### Extracted data
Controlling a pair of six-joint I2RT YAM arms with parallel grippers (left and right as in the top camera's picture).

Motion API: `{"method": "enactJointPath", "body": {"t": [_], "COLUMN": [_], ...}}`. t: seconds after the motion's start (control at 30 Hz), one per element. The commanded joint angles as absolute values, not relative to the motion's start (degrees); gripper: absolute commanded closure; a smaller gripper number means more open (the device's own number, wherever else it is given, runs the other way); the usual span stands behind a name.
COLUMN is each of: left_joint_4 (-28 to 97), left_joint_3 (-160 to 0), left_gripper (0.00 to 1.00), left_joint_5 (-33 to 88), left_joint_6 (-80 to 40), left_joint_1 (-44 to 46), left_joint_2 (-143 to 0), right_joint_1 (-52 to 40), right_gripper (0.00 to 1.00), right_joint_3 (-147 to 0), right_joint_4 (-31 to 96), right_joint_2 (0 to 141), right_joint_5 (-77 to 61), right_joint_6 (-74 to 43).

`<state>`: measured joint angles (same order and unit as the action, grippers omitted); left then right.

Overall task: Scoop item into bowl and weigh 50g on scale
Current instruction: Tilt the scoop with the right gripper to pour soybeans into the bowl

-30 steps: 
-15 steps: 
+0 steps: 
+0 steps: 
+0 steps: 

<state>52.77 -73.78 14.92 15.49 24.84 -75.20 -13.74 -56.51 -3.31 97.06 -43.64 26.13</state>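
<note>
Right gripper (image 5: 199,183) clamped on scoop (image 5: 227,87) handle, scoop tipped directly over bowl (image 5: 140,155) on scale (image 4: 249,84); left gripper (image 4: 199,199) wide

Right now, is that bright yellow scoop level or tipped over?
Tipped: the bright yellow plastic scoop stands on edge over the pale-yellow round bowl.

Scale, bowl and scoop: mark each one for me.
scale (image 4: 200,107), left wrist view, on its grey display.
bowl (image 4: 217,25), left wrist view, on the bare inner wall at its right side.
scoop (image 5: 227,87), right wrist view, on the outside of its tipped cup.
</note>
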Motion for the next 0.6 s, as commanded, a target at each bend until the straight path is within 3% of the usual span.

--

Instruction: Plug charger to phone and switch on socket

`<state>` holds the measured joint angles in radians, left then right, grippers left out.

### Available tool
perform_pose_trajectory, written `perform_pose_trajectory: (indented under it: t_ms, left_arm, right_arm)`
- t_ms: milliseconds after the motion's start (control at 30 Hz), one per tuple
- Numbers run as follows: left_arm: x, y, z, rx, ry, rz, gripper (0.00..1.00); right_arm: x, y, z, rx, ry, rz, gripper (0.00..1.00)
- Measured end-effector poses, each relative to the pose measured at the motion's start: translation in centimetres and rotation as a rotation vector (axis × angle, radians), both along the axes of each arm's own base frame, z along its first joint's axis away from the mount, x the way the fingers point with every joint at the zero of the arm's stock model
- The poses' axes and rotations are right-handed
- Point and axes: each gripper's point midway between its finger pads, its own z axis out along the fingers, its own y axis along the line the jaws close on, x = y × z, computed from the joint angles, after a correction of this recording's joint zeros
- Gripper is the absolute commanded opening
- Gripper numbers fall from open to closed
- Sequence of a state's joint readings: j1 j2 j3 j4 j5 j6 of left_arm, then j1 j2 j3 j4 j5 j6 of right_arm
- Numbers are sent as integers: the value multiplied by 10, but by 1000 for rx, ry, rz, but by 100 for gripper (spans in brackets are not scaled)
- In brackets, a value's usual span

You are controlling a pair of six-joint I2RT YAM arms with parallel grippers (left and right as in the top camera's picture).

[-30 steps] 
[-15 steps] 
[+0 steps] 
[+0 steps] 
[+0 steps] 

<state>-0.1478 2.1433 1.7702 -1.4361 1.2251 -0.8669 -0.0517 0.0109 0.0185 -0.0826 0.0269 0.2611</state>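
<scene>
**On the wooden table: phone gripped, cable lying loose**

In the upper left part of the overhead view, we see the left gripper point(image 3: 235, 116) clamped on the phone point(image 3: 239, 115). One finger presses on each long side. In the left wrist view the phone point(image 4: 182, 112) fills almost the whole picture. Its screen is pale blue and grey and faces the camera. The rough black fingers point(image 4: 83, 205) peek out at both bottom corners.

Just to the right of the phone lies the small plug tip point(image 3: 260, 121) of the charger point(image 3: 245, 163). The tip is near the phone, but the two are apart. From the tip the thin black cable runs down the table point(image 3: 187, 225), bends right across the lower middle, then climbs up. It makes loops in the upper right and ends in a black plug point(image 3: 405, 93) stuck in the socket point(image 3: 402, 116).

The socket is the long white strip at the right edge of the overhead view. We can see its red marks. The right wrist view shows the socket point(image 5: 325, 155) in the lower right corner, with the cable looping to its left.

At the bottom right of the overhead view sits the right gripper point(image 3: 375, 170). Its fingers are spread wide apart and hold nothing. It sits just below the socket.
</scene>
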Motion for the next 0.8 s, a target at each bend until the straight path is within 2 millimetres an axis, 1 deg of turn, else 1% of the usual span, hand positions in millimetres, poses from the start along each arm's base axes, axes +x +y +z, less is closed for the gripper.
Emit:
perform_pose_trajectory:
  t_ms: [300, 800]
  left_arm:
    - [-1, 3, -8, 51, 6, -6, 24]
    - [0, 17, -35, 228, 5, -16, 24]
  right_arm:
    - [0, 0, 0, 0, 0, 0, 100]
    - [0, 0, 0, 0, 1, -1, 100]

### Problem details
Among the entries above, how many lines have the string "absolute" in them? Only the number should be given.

### Answer for the task
2